Assignment: Exactly reproduce the lines from the top of the entries below through the line containing "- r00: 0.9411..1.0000", with both ends included.

Recorded data:
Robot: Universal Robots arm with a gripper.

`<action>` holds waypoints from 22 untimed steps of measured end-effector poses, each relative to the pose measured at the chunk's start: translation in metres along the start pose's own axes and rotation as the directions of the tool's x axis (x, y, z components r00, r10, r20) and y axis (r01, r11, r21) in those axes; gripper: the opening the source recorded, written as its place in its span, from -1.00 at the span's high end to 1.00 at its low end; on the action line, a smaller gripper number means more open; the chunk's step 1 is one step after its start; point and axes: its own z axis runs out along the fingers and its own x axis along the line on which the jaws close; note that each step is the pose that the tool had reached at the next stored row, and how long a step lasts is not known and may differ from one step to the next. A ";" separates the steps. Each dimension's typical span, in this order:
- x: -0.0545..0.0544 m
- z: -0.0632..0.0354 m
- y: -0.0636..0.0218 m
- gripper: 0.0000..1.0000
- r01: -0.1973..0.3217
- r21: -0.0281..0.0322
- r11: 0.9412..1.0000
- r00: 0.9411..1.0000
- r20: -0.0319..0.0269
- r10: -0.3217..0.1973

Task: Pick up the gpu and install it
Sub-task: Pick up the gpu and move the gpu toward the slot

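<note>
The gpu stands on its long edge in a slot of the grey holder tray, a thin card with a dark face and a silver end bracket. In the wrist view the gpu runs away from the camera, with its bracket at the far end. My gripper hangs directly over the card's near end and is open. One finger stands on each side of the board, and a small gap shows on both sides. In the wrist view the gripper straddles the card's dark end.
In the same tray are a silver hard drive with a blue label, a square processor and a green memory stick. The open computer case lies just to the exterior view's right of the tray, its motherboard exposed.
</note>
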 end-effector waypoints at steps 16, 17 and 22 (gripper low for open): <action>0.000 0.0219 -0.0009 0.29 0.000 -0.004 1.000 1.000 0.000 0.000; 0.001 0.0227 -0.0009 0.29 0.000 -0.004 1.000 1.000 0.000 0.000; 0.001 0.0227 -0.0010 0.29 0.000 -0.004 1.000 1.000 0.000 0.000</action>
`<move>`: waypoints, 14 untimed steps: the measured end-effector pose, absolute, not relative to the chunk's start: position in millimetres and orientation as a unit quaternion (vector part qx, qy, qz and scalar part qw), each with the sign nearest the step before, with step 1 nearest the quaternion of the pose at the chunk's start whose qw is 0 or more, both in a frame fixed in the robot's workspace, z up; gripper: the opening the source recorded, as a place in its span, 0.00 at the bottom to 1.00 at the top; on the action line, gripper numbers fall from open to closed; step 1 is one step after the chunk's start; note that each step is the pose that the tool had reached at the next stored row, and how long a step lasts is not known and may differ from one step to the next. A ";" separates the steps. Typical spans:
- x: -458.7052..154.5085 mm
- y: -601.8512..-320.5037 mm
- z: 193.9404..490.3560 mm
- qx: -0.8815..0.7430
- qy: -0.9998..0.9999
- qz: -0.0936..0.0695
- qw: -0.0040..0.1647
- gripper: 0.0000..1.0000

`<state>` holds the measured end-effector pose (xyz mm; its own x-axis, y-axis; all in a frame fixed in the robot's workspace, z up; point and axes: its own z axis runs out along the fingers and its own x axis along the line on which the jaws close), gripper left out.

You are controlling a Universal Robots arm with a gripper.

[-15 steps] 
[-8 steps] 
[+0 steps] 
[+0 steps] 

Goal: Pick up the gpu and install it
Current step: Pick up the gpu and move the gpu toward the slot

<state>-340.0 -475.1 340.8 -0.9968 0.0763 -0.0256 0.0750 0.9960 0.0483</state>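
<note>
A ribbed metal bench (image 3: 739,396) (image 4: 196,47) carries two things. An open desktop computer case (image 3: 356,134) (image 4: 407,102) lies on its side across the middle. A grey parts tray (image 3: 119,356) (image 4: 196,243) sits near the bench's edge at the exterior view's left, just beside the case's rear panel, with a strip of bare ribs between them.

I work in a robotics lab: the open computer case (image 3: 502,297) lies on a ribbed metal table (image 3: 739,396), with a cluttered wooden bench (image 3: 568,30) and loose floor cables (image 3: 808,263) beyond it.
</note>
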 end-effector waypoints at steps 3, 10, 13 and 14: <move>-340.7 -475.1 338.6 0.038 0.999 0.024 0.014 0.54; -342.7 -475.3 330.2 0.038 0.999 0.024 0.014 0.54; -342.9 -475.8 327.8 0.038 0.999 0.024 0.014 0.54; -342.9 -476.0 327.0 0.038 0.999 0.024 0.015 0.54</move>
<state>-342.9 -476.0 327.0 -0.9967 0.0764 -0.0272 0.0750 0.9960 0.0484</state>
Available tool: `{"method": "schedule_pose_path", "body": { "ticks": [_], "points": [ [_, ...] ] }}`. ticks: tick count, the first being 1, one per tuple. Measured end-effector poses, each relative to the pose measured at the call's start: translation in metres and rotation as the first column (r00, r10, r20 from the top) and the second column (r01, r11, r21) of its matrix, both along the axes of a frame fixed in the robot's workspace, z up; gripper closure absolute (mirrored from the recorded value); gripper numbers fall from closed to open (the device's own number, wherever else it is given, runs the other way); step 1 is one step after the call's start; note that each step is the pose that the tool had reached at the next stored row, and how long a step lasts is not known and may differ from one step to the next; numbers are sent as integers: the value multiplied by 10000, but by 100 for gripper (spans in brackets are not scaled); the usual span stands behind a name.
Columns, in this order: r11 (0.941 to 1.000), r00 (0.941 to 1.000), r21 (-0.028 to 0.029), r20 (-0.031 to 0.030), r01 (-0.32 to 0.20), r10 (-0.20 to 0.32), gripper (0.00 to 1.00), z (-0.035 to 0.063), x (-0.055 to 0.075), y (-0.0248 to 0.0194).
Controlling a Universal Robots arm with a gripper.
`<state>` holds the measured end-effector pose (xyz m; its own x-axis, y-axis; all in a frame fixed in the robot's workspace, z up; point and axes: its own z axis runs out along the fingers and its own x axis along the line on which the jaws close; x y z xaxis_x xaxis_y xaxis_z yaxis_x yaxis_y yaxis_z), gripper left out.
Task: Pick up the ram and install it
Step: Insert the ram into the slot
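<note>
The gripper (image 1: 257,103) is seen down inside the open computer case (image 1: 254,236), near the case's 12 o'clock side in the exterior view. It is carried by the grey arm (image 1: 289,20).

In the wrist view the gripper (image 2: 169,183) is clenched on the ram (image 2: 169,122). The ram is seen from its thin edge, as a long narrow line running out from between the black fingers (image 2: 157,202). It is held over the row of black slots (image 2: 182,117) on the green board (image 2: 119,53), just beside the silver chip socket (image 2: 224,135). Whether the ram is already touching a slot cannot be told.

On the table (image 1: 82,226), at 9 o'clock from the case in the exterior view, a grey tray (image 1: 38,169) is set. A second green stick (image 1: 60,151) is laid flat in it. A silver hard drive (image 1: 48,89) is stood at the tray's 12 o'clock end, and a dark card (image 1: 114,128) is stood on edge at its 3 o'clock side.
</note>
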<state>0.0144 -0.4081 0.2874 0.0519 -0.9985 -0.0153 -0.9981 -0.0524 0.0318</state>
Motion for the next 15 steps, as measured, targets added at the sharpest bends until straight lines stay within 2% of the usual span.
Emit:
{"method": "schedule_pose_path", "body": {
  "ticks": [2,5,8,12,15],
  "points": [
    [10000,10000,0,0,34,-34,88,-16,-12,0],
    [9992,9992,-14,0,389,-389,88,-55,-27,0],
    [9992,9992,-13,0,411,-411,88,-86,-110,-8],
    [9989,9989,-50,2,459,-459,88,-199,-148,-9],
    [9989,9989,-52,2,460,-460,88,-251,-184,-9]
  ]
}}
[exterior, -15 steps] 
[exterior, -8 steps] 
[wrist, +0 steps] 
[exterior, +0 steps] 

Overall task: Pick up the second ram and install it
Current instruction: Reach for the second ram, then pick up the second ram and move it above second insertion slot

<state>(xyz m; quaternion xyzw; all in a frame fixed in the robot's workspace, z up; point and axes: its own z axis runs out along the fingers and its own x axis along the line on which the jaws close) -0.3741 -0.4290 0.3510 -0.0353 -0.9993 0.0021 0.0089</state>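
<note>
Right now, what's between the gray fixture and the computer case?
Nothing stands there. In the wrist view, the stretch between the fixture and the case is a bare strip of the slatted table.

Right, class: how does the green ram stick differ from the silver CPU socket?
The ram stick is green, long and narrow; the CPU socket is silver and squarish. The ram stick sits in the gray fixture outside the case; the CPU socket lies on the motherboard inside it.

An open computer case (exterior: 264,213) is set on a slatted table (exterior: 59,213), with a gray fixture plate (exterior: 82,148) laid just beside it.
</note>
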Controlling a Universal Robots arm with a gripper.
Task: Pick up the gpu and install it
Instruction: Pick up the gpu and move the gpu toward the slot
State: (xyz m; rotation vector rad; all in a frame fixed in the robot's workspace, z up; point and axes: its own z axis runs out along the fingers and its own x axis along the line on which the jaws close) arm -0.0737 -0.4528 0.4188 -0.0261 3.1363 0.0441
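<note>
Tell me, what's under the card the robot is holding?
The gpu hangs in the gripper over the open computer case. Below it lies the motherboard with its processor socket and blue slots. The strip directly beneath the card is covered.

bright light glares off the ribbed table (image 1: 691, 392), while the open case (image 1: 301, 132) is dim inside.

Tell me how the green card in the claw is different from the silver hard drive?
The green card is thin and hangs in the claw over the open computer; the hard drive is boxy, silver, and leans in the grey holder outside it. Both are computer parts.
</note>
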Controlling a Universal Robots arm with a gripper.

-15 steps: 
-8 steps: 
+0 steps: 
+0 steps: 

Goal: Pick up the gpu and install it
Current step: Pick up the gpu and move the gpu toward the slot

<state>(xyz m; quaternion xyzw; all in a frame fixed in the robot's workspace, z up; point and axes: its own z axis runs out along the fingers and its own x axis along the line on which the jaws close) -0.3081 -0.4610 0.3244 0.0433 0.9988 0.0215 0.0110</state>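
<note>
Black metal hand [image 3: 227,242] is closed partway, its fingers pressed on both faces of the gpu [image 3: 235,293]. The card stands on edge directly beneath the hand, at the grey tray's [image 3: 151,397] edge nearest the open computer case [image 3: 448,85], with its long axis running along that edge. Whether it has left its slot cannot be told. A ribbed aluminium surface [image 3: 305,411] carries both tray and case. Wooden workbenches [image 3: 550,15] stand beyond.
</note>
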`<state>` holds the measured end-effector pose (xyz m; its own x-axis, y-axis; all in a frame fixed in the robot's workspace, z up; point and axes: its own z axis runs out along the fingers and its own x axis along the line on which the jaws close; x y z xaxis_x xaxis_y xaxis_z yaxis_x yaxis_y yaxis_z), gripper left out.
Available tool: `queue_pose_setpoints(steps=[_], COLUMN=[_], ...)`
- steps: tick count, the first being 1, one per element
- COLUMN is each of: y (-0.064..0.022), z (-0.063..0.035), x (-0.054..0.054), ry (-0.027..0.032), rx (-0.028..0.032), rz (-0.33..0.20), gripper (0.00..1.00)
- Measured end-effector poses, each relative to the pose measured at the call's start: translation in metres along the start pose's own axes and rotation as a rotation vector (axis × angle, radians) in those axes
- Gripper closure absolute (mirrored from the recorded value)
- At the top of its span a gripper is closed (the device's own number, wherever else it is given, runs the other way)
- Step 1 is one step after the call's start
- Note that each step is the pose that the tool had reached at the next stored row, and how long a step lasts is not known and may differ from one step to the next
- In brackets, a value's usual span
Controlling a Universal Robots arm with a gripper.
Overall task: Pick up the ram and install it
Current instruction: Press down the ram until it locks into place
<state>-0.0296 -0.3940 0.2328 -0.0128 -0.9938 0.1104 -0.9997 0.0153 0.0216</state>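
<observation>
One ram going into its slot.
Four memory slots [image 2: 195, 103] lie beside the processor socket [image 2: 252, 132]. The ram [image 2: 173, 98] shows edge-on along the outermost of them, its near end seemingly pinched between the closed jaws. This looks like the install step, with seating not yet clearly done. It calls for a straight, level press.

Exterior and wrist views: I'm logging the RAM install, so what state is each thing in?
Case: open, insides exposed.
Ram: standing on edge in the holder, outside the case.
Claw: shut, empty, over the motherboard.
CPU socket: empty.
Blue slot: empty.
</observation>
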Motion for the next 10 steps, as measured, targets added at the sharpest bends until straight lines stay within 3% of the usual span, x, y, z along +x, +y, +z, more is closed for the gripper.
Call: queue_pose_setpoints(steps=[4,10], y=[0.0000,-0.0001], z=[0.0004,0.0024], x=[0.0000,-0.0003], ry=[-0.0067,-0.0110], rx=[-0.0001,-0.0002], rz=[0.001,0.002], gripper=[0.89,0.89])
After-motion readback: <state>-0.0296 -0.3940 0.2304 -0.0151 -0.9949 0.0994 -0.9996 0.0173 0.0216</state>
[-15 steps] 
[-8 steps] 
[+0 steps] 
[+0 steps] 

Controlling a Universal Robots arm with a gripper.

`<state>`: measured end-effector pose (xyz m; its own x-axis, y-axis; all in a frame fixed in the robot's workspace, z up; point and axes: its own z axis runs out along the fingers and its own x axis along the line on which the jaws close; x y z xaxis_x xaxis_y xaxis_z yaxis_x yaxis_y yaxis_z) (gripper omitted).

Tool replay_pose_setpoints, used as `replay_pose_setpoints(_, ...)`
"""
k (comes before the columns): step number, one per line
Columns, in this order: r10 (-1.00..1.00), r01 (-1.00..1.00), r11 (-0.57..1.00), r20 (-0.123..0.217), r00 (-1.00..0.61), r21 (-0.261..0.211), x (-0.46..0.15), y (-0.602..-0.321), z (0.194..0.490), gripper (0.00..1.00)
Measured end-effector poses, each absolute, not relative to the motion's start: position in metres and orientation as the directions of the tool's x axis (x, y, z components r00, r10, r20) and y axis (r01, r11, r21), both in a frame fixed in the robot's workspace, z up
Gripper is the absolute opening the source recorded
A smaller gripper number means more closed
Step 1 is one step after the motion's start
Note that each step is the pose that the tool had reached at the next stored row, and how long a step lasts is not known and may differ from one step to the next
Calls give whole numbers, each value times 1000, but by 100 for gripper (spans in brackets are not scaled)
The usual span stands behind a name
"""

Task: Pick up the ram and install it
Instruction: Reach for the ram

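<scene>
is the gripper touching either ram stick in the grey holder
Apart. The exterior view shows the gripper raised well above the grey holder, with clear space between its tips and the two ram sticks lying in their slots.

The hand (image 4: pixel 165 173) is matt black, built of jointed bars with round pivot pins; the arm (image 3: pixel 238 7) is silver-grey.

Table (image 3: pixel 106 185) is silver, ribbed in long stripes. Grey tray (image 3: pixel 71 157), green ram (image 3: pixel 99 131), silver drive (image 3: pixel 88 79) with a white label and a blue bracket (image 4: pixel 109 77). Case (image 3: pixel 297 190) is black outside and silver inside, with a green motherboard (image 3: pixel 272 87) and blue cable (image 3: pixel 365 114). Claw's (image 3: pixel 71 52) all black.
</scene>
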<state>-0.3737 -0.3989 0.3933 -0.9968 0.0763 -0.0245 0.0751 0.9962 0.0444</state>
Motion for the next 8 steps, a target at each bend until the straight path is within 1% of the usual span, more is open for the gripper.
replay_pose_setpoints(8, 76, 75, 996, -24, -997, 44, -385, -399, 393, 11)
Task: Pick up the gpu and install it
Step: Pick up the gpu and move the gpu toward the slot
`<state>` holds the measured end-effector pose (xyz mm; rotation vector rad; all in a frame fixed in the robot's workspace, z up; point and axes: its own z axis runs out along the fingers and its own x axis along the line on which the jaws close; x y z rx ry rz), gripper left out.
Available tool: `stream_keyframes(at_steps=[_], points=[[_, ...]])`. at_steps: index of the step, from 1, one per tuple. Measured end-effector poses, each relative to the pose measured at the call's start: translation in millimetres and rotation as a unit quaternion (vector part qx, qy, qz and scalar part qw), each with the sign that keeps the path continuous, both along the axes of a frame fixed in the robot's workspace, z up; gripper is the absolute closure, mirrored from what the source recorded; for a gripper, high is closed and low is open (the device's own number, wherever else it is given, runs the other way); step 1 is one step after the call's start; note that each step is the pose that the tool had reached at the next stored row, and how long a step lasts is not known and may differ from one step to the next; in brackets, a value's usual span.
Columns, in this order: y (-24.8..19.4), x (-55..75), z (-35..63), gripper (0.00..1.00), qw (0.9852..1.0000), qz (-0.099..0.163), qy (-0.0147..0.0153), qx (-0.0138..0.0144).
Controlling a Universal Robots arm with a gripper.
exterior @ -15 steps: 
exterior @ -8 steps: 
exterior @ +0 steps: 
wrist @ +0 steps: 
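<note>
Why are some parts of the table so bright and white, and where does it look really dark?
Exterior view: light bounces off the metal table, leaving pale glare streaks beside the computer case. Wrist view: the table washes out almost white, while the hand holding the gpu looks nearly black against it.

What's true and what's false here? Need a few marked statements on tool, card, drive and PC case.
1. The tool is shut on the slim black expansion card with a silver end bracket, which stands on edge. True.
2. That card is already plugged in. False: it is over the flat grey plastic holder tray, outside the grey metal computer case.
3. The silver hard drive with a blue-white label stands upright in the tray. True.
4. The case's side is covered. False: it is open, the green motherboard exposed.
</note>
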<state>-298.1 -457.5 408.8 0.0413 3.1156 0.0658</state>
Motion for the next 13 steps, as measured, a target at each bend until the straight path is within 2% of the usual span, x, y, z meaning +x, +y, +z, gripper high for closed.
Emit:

Answer to this exercise:
Robot: Universal Robots arm with a gripper.

`<action>` holds waypoints from 22 untimed steps of measured end-effector poses, each relative to the pose measured at the chunk's start: translation in metres along the start pose's own axes and rotation as the directions of the tool's x axis (x, y, z components r00, r10, r20) and y axis (r01, r11, r21) in those axes; gripper: the opening the source recorded, written as its place in its span, from -1.00 at the span's high end to 1.00 at its low end; on the action line, a smaller gripper number means more open; the chunk's step 1 is one step after its start; point and axes: its own z axis runs out along the fingers and its own x axis along the line on which the jaws close; note that each step is the pose that the tool had reached at the next stored row, and how long a step lasts is not known and may differ from one step to the next. A ";" separates the steps. Each dimension's typical span, in this order:
- x: -0.0545..0.0544 m
- z: -0.0632..0.0354 m
- y: -0.0636..0.0218 m
- gripper: 0.0000..1.0000
- r01: -0.1973..0.3217
- r21: -0.0281..0.0322
- r11: 0.9412..1.0000
- r00: 0.9411..1.0000

The work on this exercise is now complete.